• Work order:
Locate and copy each line in the data that contains the word "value".

◆ ◆ ◆ ◆ ◆

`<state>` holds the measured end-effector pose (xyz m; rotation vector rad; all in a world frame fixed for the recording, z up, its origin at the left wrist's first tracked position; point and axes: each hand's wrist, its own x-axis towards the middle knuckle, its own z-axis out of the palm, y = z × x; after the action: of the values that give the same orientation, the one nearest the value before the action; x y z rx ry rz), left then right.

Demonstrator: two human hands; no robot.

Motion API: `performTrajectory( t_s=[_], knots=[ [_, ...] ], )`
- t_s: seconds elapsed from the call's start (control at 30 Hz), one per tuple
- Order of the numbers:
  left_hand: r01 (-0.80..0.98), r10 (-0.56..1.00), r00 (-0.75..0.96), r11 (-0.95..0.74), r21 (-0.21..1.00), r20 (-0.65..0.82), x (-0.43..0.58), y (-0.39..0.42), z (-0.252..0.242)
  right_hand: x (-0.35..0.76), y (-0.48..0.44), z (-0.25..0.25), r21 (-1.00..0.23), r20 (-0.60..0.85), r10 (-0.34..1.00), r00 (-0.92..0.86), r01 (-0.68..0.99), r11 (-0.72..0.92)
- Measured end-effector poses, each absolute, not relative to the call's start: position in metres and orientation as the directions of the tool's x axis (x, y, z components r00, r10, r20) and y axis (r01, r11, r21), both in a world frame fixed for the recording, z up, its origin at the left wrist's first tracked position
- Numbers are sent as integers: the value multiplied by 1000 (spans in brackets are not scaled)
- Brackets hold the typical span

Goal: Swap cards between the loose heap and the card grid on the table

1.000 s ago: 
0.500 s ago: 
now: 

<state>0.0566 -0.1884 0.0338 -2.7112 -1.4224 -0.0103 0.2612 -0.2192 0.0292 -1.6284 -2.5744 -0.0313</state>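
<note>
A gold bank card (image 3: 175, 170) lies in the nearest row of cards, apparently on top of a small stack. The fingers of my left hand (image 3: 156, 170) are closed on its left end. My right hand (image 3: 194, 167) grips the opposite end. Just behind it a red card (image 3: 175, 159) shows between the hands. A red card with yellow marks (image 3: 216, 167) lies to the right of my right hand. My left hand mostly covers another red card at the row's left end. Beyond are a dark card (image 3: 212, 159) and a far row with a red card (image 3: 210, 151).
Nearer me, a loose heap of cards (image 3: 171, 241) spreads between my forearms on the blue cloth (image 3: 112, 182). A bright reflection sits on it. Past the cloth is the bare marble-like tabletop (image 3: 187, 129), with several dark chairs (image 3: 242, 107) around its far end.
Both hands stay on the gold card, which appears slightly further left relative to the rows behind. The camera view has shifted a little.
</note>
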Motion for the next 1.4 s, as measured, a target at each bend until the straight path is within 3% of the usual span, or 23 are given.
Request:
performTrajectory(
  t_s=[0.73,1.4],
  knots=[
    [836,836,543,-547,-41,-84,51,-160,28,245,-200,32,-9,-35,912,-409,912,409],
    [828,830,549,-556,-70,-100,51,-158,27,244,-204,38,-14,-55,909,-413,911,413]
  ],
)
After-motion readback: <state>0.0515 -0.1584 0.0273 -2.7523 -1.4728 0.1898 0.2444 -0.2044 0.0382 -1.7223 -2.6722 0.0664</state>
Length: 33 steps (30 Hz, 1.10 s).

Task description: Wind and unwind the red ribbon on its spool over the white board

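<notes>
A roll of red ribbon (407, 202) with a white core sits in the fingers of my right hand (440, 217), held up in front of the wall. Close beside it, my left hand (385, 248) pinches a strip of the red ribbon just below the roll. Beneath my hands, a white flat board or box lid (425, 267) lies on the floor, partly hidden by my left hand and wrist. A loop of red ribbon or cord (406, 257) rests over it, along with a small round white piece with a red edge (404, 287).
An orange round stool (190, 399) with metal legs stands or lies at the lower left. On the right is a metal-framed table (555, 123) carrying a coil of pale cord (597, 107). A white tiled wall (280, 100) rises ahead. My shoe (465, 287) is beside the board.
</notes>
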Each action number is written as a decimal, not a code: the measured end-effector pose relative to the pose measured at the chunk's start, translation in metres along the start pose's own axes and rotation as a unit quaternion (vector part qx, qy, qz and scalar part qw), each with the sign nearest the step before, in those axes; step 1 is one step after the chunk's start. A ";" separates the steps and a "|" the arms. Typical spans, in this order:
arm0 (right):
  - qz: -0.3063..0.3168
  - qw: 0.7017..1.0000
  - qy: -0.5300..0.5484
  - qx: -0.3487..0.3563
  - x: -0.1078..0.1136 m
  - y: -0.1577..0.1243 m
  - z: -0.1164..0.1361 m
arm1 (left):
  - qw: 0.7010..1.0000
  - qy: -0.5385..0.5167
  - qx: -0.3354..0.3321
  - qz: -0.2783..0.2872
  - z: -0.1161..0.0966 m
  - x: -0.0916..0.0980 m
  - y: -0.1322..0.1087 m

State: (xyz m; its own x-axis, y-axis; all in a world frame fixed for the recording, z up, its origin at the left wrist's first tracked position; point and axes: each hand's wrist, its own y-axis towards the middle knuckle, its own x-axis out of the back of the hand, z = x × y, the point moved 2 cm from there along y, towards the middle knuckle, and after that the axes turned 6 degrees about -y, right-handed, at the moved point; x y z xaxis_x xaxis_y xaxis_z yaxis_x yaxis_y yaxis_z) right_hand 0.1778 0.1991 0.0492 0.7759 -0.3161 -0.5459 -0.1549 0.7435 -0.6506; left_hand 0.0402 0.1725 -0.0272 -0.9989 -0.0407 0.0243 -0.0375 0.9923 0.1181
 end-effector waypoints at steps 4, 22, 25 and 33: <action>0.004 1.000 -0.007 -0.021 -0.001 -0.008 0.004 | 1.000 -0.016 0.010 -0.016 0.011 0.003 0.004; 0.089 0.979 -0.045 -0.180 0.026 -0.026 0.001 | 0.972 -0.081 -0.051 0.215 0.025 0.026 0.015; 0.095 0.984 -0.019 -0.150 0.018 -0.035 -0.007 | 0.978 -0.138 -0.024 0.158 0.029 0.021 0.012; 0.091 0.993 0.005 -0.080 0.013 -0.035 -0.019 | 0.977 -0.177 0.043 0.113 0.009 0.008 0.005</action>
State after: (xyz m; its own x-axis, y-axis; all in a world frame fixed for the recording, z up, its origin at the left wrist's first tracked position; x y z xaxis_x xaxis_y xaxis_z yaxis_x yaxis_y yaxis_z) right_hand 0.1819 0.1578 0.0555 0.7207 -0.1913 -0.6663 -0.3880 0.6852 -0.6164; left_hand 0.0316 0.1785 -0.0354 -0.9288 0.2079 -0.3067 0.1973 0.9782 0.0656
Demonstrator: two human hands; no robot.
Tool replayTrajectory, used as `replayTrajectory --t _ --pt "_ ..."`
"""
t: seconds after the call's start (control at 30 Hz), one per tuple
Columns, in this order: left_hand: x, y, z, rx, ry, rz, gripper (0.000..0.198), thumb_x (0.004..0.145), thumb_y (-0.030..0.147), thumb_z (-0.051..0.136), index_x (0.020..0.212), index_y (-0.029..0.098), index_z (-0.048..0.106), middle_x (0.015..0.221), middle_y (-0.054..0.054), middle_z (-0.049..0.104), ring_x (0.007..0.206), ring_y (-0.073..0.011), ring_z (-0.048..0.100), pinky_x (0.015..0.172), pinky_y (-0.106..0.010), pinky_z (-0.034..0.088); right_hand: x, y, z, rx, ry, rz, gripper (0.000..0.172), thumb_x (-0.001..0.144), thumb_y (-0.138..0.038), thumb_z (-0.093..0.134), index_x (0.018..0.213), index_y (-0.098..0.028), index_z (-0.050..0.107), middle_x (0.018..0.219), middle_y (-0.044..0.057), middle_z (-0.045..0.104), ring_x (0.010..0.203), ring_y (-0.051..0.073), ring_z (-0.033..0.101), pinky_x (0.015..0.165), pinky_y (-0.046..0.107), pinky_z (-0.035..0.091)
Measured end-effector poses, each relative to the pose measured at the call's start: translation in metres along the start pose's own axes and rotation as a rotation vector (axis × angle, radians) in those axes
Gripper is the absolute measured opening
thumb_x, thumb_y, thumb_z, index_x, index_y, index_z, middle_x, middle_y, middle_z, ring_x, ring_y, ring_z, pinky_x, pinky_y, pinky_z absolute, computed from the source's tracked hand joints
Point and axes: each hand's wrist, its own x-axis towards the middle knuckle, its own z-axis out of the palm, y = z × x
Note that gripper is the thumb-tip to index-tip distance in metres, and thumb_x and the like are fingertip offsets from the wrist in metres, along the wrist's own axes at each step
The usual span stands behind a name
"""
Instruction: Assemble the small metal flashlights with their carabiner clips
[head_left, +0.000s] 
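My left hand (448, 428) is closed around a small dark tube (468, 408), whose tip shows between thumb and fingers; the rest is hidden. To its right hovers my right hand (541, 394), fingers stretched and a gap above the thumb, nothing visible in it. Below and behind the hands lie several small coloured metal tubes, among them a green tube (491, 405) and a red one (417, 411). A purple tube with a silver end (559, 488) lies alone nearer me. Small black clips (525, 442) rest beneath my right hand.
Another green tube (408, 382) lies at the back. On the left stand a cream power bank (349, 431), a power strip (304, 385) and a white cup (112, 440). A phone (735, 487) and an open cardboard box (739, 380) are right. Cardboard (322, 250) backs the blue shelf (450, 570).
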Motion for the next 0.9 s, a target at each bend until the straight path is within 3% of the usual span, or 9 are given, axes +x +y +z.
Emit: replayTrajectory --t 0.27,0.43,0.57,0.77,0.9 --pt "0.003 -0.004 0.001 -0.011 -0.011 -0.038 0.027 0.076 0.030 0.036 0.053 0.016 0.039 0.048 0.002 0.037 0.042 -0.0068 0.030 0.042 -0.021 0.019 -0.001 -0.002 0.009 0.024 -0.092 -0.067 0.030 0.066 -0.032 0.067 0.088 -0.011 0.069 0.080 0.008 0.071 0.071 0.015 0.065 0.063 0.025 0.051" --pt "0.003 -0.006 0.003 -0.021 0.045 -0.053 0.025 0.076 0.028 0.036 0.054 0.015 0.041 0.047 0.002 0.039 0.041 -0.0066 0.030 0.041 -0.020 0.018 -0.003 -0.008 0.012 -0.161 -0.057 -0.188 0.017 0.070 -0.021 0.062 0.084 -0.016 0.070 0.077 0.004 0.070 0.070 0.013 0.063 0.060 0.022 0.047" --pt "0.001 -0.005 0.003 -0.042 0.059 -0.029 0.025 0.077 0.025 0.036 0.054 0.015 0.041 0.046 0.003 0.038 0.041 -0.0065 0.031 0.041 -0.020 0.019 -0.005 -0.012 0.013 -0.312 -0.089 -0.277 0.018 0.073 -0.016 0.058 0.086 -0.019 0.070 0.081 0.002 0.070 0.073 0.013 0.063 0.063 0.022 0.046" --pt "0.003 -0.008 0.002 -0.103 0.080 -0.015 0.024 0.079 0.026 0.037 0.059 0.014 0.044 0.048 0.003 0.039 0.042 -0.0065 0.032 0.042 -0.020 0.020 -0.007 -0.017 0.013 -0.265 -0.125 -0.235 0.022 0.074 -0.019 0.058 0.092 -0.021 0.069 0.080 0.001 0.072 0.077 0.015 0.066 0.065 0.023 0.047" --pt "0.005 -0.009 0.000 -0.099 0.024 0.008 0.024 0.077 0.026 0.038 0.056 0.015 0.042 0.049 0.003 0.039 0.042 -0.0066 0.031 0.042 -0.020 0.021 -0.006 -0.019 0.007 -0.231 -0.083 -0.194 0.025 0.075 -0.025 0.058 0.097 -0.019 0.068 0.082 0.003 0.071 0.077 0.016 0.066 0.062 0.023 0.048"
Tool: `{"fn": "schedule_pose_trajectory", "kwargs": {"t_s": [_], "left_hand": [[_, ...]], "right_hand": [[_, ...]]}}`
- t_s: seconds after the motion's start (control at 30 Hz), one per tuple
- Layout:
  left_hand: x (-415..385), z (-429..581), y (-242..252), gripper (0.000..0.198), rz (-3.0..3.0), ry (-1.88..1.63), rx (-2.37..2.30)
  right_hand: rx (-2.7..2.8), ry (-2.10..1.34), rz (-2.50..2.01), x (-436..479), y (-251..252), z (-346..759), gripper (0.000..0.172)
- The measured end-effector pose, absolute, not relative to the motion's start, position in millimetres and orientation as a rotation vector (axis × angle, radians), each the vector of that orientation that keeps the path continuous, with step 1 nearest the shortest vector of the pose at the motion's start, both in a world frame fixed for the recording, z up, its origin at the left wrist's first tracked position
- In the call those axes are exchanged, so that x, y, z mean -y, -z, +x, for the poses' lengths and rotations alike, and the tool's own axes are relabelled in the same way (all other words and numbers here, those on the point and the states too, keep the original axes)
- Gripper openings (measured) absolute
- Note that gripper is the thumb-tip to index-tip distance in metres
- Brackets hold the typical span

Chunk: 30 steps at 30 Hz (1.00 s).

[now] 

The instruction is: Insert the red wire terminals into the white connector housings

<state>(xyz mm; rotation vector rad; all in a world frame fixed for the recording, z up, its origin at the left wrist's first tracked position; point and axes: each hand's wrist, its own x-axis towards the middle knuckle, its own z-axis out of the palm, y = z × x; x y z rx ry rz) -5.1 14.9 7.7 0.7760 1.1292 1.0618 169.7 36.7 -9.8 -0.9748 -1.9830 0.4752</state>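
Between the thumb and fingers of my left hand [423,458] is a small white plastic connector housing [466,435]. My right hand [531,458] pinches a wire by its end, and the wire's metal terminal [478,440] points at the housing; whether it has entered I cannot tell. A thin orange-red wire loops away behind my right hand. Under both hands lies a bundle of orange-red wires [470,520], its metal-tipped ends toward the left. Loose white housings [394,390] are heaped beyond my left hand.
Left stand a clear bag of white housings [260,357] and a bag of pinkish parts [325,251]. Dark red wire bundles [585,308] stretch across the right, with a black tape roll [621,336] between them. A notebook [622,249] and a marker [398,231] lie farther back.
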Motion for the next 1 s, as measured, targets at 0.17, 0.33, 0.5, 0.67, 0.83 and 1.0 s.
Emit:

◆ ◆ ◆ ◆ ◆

• Response to this task:
`<state>` holds the measured end-effector pose (xyz m; rotation vector rad; all in a world frame fixed for the recording, z up, its origin at the left wrist's first tracked position; point and axes: each hand's wrist, its own x-axis towards the middle knuckle, its own z-axis out of the palm, y = z × x; after the action: of the values that give the same orientation, the one nearest the value before the action; x y z rx ry rz), left then right.
- Numbers are sent as integers: the value multiplied by 1000 (spans in brackets are not scaled)

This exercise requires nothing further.